Now that my time of mourning has been observed and run its course, I’m back on the horse and have already began working on the cover yet again. (And yes, I’m ever working on edits, albeit slowly. Check my last post if you’re curious as to why.)

Have you ever had your computer die on you? If so, did it take any precious projects or pictures down with it? Comment below!

An Official Hiatus

HiatusI’ve taken accidental hiatuses before, – getting too wrapped up in whatever I’m doing to drop in and say hello-, but I’m afraid that this time I’m going to be taking an official hiatus for a while.

Still, I don’t want to just leave without any explanation, (even though I will be coming back), or a vague one that seems like an excuse.

Long story short, I suffer from an unfortunately lengthy list of health problems. Everything affecting me from my guts to my head to my joints and so on. I’ve been almost living in the doctor’s office and taking prescriptions galore in the hopes that things will improve, but thus far nothing has taken.

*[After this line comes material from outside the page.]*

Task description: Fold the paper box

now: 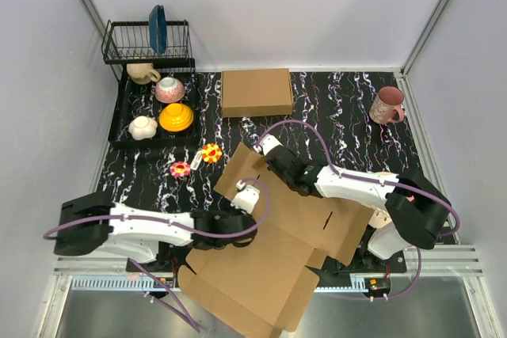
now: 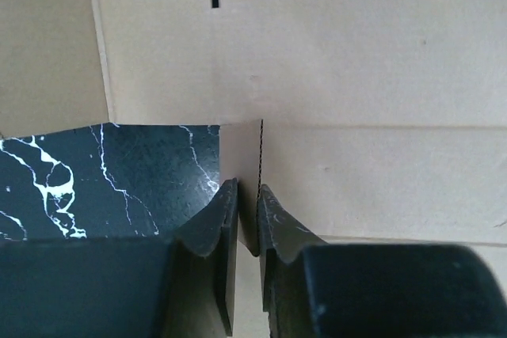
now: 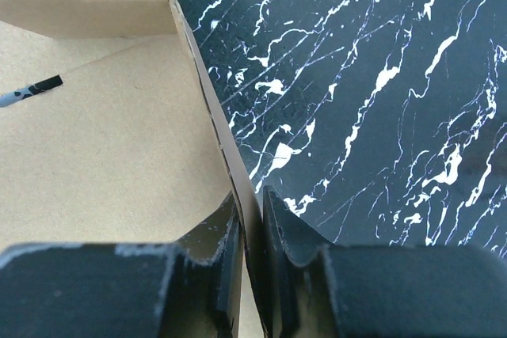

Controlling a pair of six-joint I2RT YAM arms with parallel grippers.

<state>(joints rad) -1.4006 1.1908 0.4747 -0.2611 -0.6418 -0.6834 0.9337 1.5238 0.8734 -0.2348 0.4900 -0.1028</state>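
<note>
Box (image 1: 265,263) lies unfolded at lower centre of the top view. It looks light and stiff, likely bending only at creases. Left gripper (image 2: 247,195), then right gripper (image 3: 249,203) farther up, each pinch a flap edge, jaws almost shut: sensible thin holds.

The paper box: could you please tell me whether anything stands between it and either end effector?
Nothing visible does. The left end effector and the right end effector each pinch an edge of the paper box, with cardboard directly between their fingers.
</note>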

As you can imagine, living like this is exhausting. Add in a full course load, a part time job, and all the exercise and precautions I have to do to keep what health I have in check, and it goes from exhausting to crushing.

I’m still editing The Final Advent and dabbling in other projects, but I knew I had to let you guys know why there’s been such a delay in getting book three to market, and to let you guys know that I won’t be as active for a while. I may make a Facebook and Twitter post here and there, but not so much as far as posting book related updates or working as much on projects.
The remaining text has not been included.